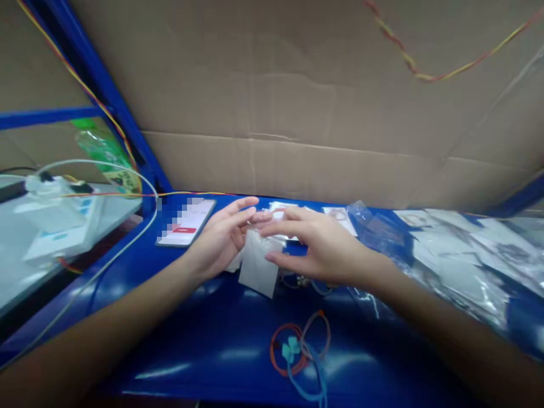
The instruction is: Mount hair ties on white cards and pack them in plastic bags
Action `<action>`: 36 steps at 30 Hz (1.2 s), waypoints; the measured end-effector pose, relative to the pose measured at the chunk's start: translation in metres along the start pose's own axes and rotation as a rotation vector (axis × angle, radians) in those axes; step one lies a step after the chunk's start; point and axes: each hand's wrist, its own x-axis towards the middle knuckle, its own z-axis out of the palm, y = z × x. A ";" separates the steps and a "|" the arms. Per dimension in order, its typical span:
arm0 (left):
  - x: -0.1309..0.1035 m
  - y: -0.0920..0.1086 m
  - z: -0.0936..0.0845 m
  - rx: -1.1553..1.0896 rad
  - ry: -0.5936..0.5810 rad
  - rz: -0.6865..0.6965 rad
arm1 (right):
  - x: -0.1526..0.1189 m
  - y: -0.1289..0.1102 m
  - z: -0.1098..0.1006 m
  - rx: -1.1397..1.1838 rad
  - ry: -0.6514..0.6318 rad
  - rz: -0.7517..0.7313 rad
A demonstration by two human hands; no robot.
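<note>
The small white packet (258, 272) is in the middle, btwn the two hands, tipped a bit, w/ its low edge toward 6 o'clock. The L hand (221, 241) is at its 10 o'clock, palm turned in, fingers a bit apart. The R hand (329, 249) is at 2 o'clock, fingers bent & loose, w/ a gap btwn thumb & pointer. The R thumb tip is over the packet's face. It's blurry, so I can't tell if either hand pinches it.

To do this well, I'd say: hold the packet by its edge w/ the L hand, soft but firm, b/c thin, shiny stuff can slip or crease. Use just the R fingertips, & go slow. Don't press the middle hard.

Watch the stuff close by: pale cord bits (302, 280) at 4 o'clock could snag. The orange loop (272, 354) & blue cord (322, 379) sit on the blue table (212, 334) near 5 o'clock. The pile of bags & cards (459, 260) is at 3, & the phone (199, 218) is at 10, past the L hand.
</note>
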 end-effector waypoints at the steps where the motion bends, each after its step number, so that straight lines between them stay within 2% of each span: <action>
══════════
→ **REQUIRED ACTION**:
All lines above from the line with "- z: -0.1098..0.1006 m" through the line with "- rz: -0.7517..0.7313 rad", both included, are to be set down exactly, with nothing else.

→ **SOLVED PROBLEM**:
  - z: -0.1098..0.1006 m
  - rx: -1.1397..1.1838 rad
  - ry: -0.6514..0.6318 rad
  - rz: -0.7517..0.7313 rad

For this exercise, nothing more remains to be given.